That Adafruit display would be nice - if it fit. The Adafruit display window is 1.1" high and there is a bezel around the window and there is a backing circuit board which is yet a bit larger. I had a look at my clock and I am thinking no-go if you want to fit it behind the existing clock opening. You will need to pull the clock apart and measure the window dimensions and space behind the window to assist in selecting a display.
I thought the Teensy 2.0 was out of production; but, I see that it is still available from PJRC. The 2.0 would have the processor speed and memory to do the job just fine. Its only limitation might be the number of I/O pins if you decided that you wanted to go big and display more than oil temperature (you are sure you don't want to do AFR?). The one 'ick' factor is that the Teensy lives on 5 volts which means that you will need a small power supply to provide it with 5 volts. Not a significant problem; but, it does mean a separate little piece to deal with. Some of the Arduino boards are tolerant of much higher supply voltages. I know that people have supplied Arduino boards directly off of the car 12 v system and the on board power supply on the Arduino has an external 5 volt bus which would work nicely to supply the reference voltage for the RTD. However, car 12 v systems can run 14 v or higher which is probably pushing your luck on the Arduino's 12v upper limit. Anyway, not a material impediment. Something like this would probably do the trick for power
https://www.amazon.com/Regulator-DROK-Converter-Step-Down-Transformer/dp/B0758ZTS61
and the power supply can supply the regulated pull-up voltage for the RTD.

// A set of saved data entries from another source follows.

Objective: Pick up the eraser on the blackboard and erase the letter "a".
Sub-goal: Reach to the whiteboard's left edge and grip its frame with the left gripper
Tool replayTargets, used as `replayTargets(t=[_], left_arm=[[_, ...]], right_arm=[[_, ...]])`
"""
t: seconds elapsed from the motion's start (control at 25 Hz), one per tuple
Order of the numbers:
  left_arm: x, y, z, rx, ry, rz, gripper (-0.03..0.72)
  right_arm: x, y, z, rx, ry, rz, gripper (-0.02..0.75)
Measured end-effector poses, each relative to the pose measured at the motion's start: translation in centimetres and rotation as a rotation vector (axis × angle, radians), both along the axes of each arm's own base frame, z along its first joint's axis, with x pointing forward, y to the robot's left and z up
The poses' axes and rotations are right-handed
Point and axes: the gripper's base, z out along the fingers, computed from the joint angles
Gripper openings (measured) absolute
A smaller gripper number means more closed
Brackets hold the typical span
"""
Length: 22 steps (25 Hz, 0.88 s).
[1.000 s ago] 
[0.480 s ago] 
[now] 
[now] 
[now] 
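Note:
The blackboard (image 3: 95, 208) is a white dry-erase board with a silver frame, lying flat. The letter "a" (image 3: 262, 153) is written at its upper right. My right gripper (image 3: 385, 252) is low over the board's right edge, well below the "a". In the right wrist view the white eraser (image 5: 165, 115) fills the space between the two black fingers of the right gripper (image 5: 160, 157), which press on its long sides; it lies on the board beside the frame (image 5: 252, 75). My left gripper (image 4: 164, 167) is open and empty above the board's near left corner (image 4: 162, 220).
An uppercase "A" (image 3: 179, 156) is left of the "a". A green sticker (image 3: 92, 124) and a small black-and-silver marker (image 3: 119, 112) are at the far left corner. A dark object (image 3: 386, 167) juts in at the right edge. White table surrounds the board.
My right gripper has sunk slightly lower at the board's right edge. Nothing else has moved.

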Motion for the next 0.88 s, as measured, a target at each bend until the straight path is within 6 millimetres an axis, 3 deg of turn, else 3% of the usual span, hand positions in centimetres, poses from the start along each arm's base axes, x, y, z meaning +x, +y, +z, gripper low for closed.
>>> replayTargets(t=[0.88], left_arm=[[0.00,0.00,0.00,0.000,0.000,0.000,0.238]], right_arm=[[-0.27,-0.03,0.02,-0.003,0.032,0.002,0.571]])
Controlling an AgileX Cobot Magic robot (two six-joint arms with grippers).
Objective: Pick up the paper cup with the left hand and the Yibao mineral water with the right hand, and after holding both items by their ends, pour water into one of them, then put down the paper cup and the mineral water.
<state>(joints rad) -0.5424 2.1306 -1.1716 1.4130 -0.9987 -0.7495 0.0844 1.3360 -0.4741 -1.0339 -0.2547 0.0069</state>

Yes, the AEM sensor is just an RTD (resistive temperature device) whose resistance varies with the device temperature. You convert the variable resistance by connecting the RTD in series with a fixed resistance (the pull-up resistor) and then connecting the two resistor to a fixed voltage supply creating a simple voltage divider circuit when you measure the voltage across the RTD. The equation for Vout versus Rrtd is
Vout = (Vref)(Rrtd)/(Rfixed+ Rrtd)
At 0 C with the 2200 ohm pull up resistor and a 5 volt reference voltage the 37500 ohm resistance of the sensor will give you an output voltage of (5v)(37500)/(2200 + 37500) = 4.723 volts (just like AEM says). The RTD is non linear in its response so you can fiddle with the Rfixed a bit to give you better resolution in the temperature range that you are most concerned about.
You could do a look up table; but, that would be computationally more intense. Every time you do read you have to start at one end of the table with a line by line less than / greater than search to find the line with your voltage measurement and you voltage will never match the line values so you will inevitably have to interpolate between lines to get a temperature measurement. The much easier way to do this is to use the Steinhart - Hart equation that is referenced in that
Arduino link. The Steinhardt - Hart equation is looking for resistance in and gives you temperature out. If you massage the Vout equation above a bit you get:
Rrtd = (Vout)(Rfixed)/(Vref - Vout)
At 0C you measure a voltage of 4.723 volts directly across the RTD, plug that into the above equation and you get Rrtd = (4.723)(2200)/(5-4.723) = 37,499 ohms after a little rounding. You plug the calculated resistance into the Steinhart - Hart equation which gives you the temperature for that resistance value. Computationally it just requires two lines of code - easy peasy! You will have to populate the coefficients for the Steinhart - Hart equation which requires a tiny bit of number crunching (details below); but, you only need to do that once unless you change the sensor to an RTD with different characteristics.
https://en.wikipedia.org/wiki/Steinhart–Hart_equation
For the curves that describes the characteristic of an RTD, picking 3 data points from the AEM table will work. Picking one data point at each end and one in the middle of the range will work. If you want more accuracy in the 50C to 100C range you might pick 50C, 75C and 100C; but, then temperatures outside of that will likely have more errors as you get further below 5 C and further above 100C.
If you are visual, I can scratch down a crude single line diagram showing the connections. Most of the code to do a single temperature measurement already exists in that example you linked in your first post. The coding that remains will depend on the final display that you want to use.
If I were doing this on an ECU that also happened to be driving the display, I would put some filtering and protection on the input measuring the RTD voltage just to avoid electrical nasty stuff getting onto the controller board and possibly causing resets of the controller. Since this is not a mission critical device, I don't think those additional bits are really critical.